The problem:
Print the listing below exactly. Leave nothing out.
::::
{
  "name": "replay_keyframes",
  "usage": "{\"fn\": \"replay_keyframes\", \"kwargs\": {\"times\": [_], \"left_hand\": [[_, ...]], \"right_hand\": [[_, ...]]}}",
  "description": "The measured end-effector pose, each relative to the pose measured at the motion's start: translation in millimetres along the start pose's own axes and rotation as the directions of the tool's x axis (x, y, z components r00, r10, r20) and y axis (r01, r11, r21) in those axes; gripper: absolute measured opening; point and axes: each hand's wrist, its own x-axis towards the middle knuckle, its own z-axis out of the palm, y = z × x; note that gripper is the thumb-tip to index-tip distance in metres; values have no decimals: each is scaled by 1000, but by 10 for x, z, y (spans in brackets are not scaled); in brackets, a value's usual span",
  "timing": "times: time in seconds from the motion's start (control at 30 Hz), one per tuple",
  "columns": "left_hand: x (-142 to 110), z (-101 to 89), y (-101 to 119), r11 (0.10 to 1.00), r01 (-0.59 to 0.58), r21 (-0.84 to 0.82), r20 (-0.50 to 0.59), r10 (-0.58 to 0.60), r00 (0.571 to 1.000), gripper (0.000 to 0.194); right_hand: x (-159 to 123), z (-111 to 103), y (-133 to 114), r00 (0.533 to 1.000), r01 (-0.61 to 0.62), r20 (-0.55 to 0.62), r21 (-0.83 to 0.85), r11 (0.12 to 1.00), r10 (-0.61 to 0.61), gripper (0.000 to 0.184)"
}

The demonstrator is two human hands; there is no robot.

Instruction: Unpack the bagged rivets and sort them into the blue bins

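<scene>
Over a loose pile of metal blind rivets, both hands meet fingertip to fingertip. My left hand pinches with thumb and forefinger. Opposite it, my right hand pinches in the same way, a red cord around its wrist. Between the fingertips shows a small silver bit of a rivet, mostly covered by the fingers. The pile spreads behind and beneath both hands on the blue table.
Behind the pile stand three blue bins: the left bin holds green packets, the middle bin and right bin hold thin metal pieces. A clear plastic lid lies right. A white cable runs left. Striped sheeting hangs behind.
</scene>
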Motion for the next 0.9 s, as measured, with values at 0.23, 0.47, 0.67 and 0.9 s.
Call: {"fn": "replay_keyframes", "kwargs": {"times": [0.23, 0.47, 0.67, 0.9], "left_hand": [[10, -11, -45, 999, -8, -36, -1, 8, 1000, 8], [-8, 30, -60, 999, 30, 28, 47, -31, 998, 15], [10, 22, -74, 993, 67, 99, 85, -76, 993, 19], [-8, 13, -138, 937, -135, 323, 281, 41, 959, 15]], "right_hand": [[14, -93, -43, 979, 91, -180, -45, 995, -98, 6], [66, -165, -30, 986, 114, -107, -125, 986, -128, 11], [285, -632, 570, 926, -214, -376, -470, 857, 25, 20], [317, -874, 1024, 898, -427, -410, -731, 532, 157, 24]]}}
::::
Written reply:
{
  "name": "replay_keyframes",
  "usage": "{\"fn\": \"replay_keyframes\", \"kwargs\": {\"times\": [_], \"left_hand\": [[_, ...]], \"right_hand\": [[_, ...]]}}",
  "description": "The measured end-effector pose, each relative to the pose measured at the motion's start: translation in millimetres along the start pose's own axes and rotation as the directions of the tool's x axis (x, y, z components r00, r10, r20) and y axis (r01, r11, r21) in those axes; gripper: absolute measured opening; point and axes: each hand's wrist, its own x-axis towards the middle knuckle, its own z-axis out of the palm, y = z × x; note that gripper is the thumb-tip to index-tip distance in metres; values have no decimals: each is scaled by 1000, but by 10 for x, z, y (spans in brackets are not scaled); in brackets, a value's usual span",
  "timing": "times: time in seconds from the motion's start (control at 30 Hz), one per tuple",
  "columns": "left_hand: x (-142 to 110), z (-101 to 89), y (-101 to 119), r11 (0.10 to 1.00), r01 (-0.59 to 0.58), r21 (-0.84 to 0.82), r20 (-0.50 to 0.59), r10 (-0.58 to 0.60), r00 (0.571 to 1.000), gripper (0.000 to 0.194); right_hand: x (-159 to 123), z (-111 to 103), y (-133 to 114), r00 (0.533 to 1.000), r01 (-0.61 to 0.62), r20 (-0.55 to 0.62), r21 (-0.83 to 0.85), r11 (0.12 to 1.00), r10 (-0.61 to 0.61), gripper (0.000 to 0.184)"
}

The demonstrator is two human hands; there is no robot.

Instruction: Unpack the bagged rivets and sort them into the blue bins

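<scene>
Over a loose pile of metal blind rivets, both hands meet fingertip to fingertip. My left hand pinches with thumb and forefinger. Opposite it, my right hand pinches in the same way, a red cord around its wrist. Between the fingertips shows a small silver bit of a rivet, mostly covered by the fingers. The pile spreads behind and beneath both hands on the blue table.
Behind the pile stand three blue bins: the left bin holds green packets, the middle bin and right bin hold thin metal pieces. A clear plastic lid lies right. A white cable runs left. Striped sheeting hangs behind.
</scene>
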Motion for the next 0.9 s, as measured, with values at 0.23, 0.47, 0.67 and 0.9 s.
Call: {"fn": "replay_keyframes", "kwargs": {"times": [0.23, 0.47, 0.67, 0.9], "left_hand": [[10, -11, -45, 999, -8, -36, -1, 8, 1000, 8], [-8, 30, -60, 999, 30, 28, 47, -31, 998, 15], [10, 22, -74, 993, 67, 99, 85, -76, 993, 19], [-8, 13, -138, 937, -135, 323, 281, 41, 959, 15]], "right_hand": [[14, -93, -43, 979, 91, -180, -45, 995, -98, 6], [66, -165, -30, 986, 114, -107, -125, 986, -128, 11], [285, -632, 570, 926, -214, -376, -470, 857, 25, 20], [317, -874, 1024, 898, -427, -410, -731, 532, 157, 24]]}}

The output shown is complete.